Task to complete:
Transcribe the listing below word for word but skip its images.

(The data begins)

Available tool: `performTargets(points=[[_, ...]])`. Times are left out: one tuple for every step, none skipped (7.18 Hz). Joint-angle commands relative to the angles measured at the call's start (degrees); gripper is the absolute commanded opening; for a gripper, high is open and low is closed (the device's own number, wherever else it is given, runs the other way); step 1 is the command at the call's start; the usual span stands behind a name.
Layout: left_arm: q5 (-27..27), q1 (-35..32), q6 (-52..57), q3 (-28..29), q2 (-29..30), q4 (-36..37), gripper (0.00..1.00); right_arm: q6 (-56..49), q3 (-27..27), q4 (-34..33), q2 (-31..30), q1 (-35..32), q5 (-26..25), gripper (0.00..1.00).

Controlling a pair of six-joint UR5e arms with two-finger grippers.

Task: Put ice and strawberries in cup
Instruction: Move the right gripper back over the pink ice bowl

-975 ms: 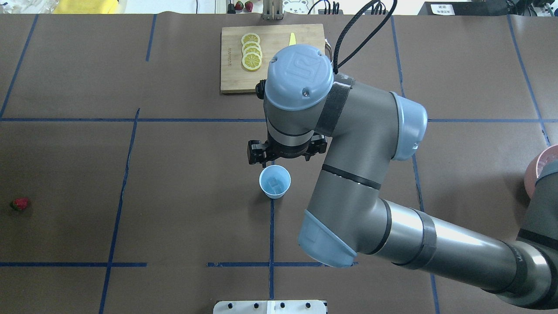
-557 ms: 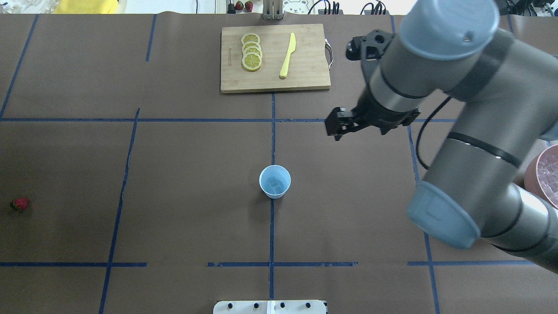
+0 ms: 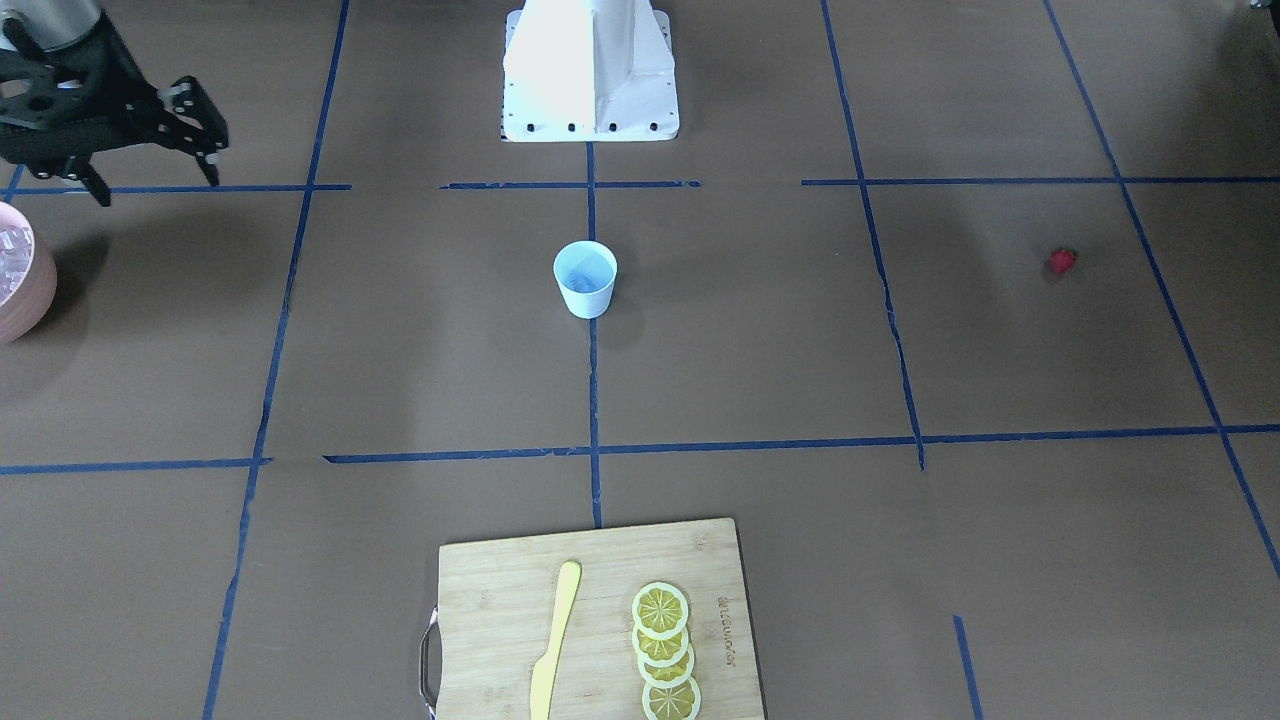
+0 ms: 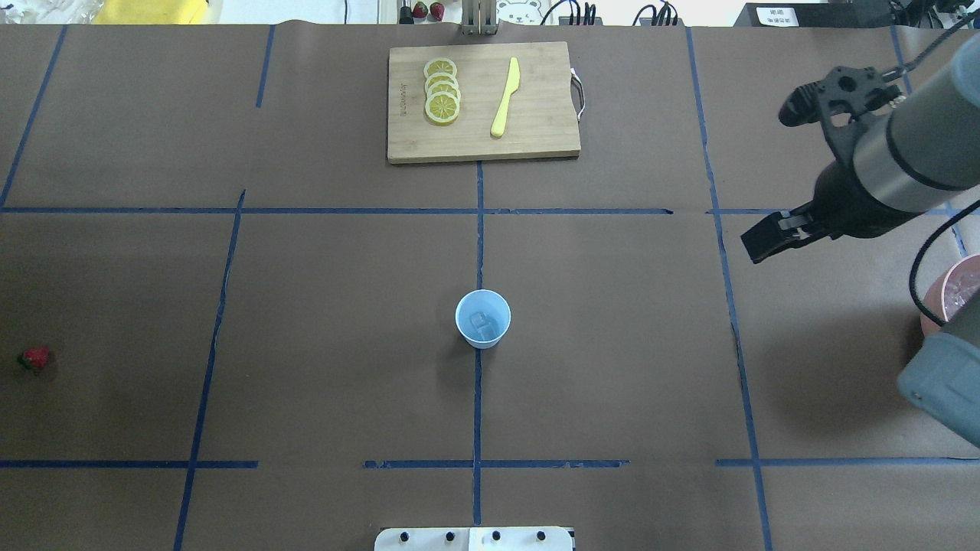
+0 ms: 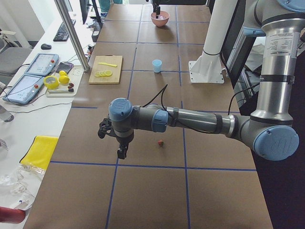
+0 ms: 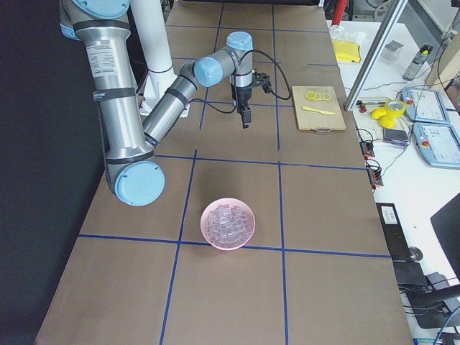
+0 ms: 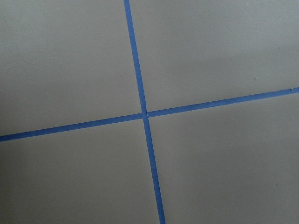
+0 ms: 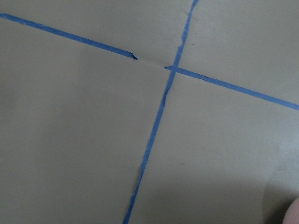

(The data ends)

Exercise result:
Available tool: `performTargets(points=[[_, ...]])`. Times are left out: one tuple for every step, none skipped (7.18 Hz). Joint-angle commands relative to the angles measured at the call's start (degrees); gripper is the absolute commanded opening; for a gripper, high is open and low is closed (the device's own number, wherever else it is given, runs the other way); step 1 is the command at the call's start; the usual span stands behind a name.
Layout: left_arm: q5 (-27..27), q1 (-35..32), q6 (-52..57), q3 (-28..29), q2 (-29..30), q4 (-36..37), gripper (0.00..1.00); right_arm: q6 (-56..49), q3 (-27..27), q4 (-34..33), q2 (-31..30), q1 (-35..32), q5 (-26..25), gripper (0.00..1.00).

Controlling a pair of six-joint UR5e arms with two-finger grippers.

Task: Put ice and strawberries in cup
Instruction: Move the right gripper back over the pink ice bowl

-975 ms: 
-557 ms: 
+0 ms: 
+0 ms: 
+0 ms: 
+0 ms: 
+0 ms: 
+0 ms: 

The exercise is done, with nothing left to add.